• TASK TO CARRY OUT:
Set out exactly, line by line, the stretch of data below that begins at the line containing "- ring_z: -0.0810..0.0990" and ends at the line containing "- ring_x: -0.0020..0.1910", with both ends kept.

• DATASET SECTION:

────────

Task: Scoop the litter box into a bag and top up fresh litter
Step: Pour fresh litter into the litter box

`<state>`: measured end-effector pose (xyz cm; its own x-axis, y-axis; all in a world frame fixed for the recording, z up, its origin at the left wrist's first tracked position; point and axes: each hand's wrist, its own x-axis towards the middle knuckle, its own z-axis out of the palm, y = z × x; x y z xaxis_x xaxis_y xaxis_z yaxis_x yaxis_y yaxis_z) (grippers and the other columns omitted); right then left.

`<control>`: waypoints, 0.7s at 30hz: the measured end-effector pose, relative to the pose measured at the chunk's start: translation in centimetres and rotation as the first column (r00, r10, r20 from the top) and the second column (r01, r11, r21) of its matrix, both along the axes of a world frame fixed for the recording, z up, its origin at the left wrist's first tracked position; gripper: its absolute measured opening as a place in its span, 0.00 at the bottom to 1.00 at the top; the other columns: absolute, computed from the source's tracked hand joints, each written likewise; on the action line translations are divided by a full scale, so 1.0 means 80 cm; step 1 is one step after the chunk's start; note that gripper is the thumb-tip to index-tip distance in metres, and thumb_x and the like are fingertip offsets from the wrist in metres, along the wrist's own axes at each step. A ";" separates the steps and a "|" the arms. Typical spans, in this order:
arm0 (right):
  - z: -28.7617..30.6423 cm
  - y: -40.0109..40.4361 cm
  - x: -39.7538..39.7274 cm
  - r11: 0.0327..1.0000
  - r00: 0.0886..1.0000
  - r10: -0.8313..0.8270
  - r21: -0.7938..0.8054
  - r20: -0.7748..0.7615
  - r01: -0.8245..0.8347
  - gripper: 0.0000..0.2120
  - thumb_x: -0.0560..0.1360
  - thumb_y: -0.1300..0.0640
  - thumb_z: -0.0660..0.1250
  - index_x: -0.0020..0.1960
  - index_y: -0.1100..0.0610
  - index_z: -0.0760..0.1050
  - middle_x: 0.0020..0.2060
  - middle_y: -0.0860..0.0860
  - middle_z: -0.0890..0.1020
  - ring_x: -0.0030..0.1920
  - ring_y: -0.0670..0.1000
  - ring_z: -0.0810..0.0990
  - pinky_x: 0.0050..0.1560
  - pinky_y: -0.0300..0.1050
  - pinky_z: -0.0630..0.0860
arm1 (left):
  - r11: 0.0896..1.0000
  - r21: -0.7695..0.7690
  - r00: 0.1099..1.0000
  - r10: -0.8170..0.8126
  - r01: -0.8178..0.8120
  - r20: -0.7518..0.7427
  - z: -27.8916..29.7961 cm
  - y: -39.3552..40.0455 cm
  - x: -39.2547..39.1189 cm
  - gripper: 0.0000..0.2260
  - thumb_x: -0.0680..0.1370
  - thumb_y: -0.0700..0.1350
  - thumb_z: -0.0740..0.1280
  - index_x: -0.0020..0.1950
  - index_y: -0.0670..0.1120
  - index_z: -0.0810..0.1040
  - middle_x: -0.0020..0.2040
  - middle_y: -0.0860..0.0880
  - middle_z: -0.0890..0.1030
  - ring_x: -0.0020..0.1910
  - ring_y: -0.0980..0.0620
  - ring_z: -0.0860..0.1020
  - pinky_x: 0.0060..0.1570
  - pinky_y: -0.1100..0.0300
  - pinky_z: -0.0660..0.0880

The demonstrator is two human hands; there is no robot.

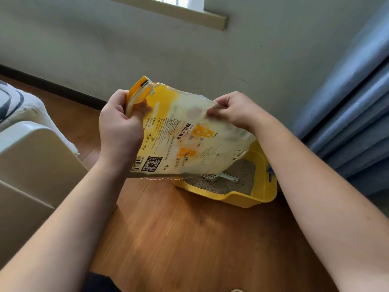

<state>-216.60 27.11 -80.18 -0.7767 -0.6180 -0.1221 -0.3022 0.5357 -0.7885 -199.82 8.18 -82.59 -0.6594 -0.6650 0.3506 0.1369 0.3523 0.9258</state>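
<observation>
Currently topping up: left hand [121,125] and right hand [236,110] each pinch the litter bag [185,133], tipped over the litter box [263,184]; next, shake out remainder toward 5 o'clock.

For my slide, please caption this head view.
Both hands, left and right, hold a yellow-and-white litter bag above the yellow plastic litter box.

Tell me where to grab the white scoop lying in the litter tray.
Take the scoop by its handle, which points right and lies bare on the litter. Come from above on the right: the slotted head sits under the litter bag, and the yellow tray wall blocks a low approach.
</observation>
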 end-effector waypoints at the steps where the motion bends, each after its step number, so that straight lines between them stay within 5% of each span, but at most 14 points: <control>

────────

• ANSWER TO THIS TASK:
  - ring_z: -0.0810..0.0990
  - pinky_x: 0.0050..0.1560
  - pinky_y: -0.0300..0.1050
  - pinky_z: -0.0630..0.0860
arm1 (left):
  - r11: 0.0896..1.0000
  - r21: -0.7695..0.7690
  - r00: 0.1099..1.0000
  - r10: -0.8170..0.8126
  - r01: -0.8178..0.8120
  - r20: -0.7518..0.7427
  - z: -27.8916..29.7961 cm
  - y: -39.3552..40.0455 cm
  - x: -39.2547..39.1189 cm
  - gripper: 0.0000..0.2260
  - thumb_x: -0.0680..0.1370
  - thumb_y: -0.0700..0.1350
  - thumb_z: -0.0740..0.1280
  - index_x: -0.0020..0.1950
  - index_y: -0.0670..0.1120
  - index_z: -0.0810..0.1040
  - middle_x: -0.0020..0.2040
  - middle_y: -0.0860..0.0880
  - middle_z: -0.0890..0.1030
  - ring_x: -0.0020..0.1910

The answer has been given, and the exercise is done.